FUN WITH DICK & JANE
(PG-13)
** (out of 5)
December 21, 2005
STARRING
Jim Carrey as DICK HARPER
Tea Leoni as JANE HARPER
Alec Baldwin as JACK MCCALLISTER
Richard Jenkins as FRANK BASCOMBE
Studio: Columbia Pictures
Directed by: Dean Parisot
BY KEVIN CARR
Listen to Kevin’s radio review…
“Fun with Dick & Jane” is something I like to refer to as a “teeter-totter movie.” From the trailers, things could go either way. Going into the movie, I figured it was either going to suck, or it was going to be pretty good.
I was only partially wrong. It didn’t totally suck.
The first red flag for me was when I saw Jim Carrey’s name appear as a producer credit. Normally, this isn’t a problem. It’s usually just a major star getting his hands into the potential profits. However, word on the street is that Carrey can be a bit of a meddler. And in most movies, meddling by the actors is a bad thing. If you don’t believe me, go rent “Charlie’s Angels: Full Throttle” or “Superman IV: The Quest for Peace,” and remind yourself what damage an actor can do to a script.
Jim Carrey is an incredibly talented guy. He can do both comedy and drama. However, his comedy is best when he doesn’t have final say. And I’m willing to bet that he had final say with “Fun with Dick & Jane.”
The film is a remake of a 70s creation with George Segal and Jane Fonda. I’ve never seen that, but it doesn’t exactly rise to the top of any “100 Greatest Films of All Time” list, so I’m guessing I didn’t miss much.
In this version, Jim Carrey plays Dick Harper, a corporate pawn who is just dying for his chance to climb the corporate ladder. His biggest problem is that he has the nasty habit of always doing the right thing. It lands him in hot water when his company’s CEO raids the company’s coffers, then hangs Dick out to dry and holding the blame ball.
The company collapses, and Dick’s seemingly perfect life begins to crumble. After struggling with how to squeak by, Dick and Jane eventually turn to a life of crime. After all, they’ve played it straight all their lives, and look where it got them.
I like both Jim Carrey and Tea Leoni, but they just didn’t click in this film. It reminded me of what it was like to watch the remake of “The Stepford Wives” in which Matthew Broderick and Nicole Kidman just consumed air together in a scene rather than playing off each other.
There are a few funny moments, but too few. The biggest jokes were either telegraphed or poorly delivered. Leoni has good comic timing, but too much of the focus went on the producer of the film. Jim Carrey’s bag of tricks is all but empty, and without his comedic forte of zaniness to let loose, he seems stale.

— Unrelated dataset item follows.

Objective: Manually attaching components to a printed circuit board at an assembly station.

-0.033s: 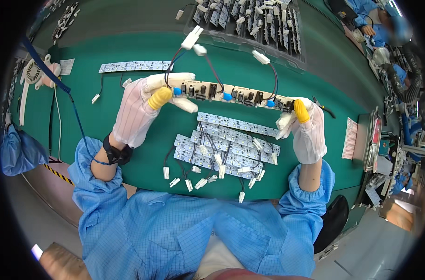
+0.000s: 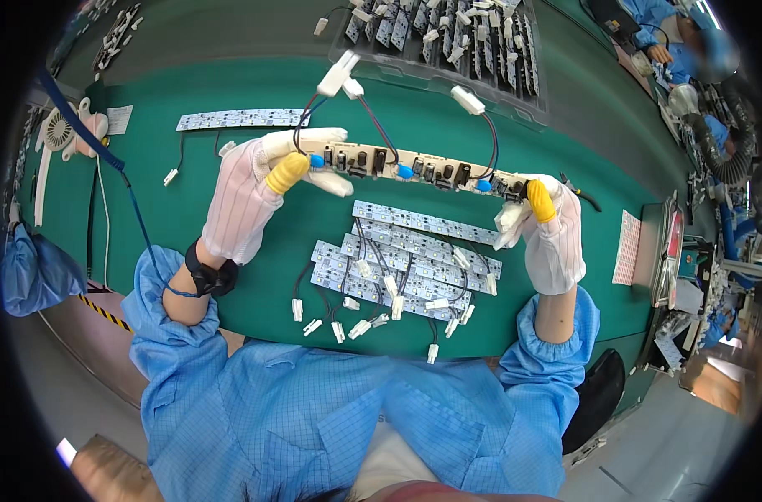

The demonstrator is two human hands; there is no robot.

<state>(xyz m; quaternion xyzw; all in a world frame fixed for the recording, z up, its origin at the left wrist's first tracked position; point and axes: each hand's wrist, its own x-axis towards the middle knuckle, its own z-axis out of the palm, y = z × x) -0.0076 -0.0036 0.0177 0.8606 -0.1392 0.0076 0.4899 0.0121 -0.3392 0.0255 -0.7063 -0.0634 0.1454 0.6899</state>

The film takes place in the year 2000 just when the corporate indictments of Enron and WorldCom were peeking over the horizon. There’s some serious jabs taken at the big business debacles of the early 2000s, but they were empty jabs.
I actually worked at WorldCom several years ago (although I quit my job about six months before all hell broke loose). I watched first-hand how Bernie Ebbers ran the company into the ground, watching my own stock options vaporize before my eyes. In my opinion, this film was too nice on these guys.
Maybe it’s the cynic in me, but I wanted a little more ire in the film. I was expecting a longer crime spree – which is what you’d get from the trailer. I’d rather have seen something like “Raising Arizona” in which incompetent criminals try to get what’s coming to them. Alas, “Fun with Dick & Jane” deteriorates into an attempt at an uplifting film that really never makes any sense.
And while there’s plenty funny about corporate corruption, there’s not a lot that’s funny about this movie.